1.3.5.2.2 Coordination with the ICU doctor in charge to follow the national protocol diagnosing death using neurological criteria within the earliest possible time and to overcome the difficulties that can be encountered.
1.3.5.2.3 Coordination with the ICU doctor in charge of the case to maintain the organ donor and overcome the difficulties and other relevant requirements.
1.3.5.2.4 Coordination with the treating physician in the hospital inform and explain to the relatives the status of the deceased.
1.3.5.2.5 Coordination with the SCOT and the donor hospital once the approval for organ donation is obtained in order to determine the place and time of the harvesting procedure and provide assistance with special technical materials needed to preserve and transport the retrieved organs.
1.3.5.2.6 Coordination with the SCOT and donor hospitals in his area to organize training workshops to disseminate awareness among medical workers and the public about the importance of organ donation and transplantation.
1.3.5.2.7 Submission of periodic reports (at least every 3 months) to the SCOT, including the statistics and obstacles and proposed solutions to improve performance and results.

 

1.3.6 Role of administrative coordinator in regional coordination:

The administrative coordinator must have obtained at least a high school certificate and be familiar with the legal and medical aspects of the meaning of death and the importance of organ donation and transplantation. He should have the ability to communicate with the family of the deceased and to establish new relationships with different operators and relevant departments in hospitals, administrative and governmental bodies in his area.
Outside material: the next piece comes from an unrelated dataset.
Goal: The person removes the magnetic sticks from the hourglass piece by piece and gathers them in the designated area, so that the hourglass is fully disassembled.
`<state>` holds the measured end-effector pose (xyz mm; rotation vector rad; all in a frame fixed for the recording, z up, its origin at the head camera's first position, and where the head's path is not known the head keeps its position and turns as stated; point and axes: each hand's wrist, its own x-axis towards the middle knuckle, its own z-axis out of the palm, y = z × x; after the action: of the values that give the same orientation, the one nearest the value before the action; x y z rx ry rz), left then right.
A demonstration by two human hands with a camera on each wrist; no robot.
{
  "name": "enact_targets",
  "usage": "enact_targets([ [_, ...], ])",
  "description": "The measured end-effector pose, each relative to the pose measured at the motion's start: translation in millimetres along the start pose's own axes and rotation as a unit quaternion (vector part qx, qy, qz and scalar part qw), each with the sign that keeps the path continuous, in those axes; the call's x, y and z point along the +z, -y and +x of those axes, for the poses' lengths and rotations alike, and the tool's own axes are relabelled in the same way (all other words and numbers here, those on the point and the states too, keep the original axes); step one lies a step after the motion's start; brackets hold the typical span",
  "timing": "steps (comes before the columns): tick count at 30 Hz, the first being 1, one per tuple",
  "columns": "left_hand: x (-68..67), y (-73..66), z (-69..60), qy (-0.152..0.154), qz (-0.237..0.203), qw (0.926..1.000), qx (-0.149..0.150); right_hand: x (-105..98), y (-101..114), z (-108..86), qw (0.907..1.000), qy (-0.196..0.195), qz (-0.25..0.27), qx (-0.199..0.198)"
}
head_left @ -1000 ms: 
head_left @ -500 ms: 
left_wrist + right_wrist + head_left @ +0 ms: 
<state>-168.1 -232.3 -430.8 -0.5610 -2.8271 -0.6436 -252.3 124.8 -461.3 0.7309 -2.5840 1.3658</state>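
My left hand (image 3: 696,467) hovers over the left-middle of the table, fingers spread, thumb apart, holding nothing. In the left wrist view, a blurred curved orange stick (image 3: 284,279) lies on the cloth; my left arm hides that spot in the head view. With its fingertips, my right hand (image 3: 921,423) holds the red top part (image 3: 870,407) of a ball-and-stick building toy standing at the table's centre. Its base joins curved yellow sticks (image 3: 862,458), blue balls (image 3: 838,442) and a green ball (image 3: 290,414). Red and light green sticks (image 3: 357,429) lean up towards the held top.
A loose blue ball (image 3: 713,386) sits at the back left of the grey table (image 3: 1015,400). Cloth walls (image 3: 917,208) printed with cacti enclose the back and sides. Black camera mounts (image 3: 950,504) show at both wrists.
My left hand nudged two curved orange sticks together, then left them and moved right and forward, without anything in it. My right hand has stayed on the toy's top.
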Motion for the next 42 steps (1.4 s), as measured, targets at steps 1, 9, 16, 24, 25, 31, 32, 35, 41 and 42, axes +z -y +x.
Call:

1.3.6.1 Work along with the medical coordinator in overcoming any obstacles that may hinder the diagnosis of death due to administrative aspects.

1.3.6.2 Careful interview with the family of the deceased to introduce the idea of organ donation for their approval on it, and to ensure continuity of communication with them even after organ donation.

1.3.6.3 Overcome the administrative difficulties that might hinder organ donation procedures before, during and after the removal of organs in coordination with the SCOT (such as a death certificate, operating rooms, and delivery of the corpse to his family, etc.).

1.3.6.4 Inform the SCOT about the personnel involved in the success of the case and their roles in it, and follow-up with material and moral incentives for them.

1.3.6.5 Work along with members of the RCO in spreading awareness about the importance of organ donation through seminars and training courses.

1.3.6.6 Continuity of communication and support for families after completion of organ donation

1.3.6.7 Work together with the medical coordinator for the submission of the periodic repots to the SCOT about the activities of the RCO and collaboration with SCOT research activities.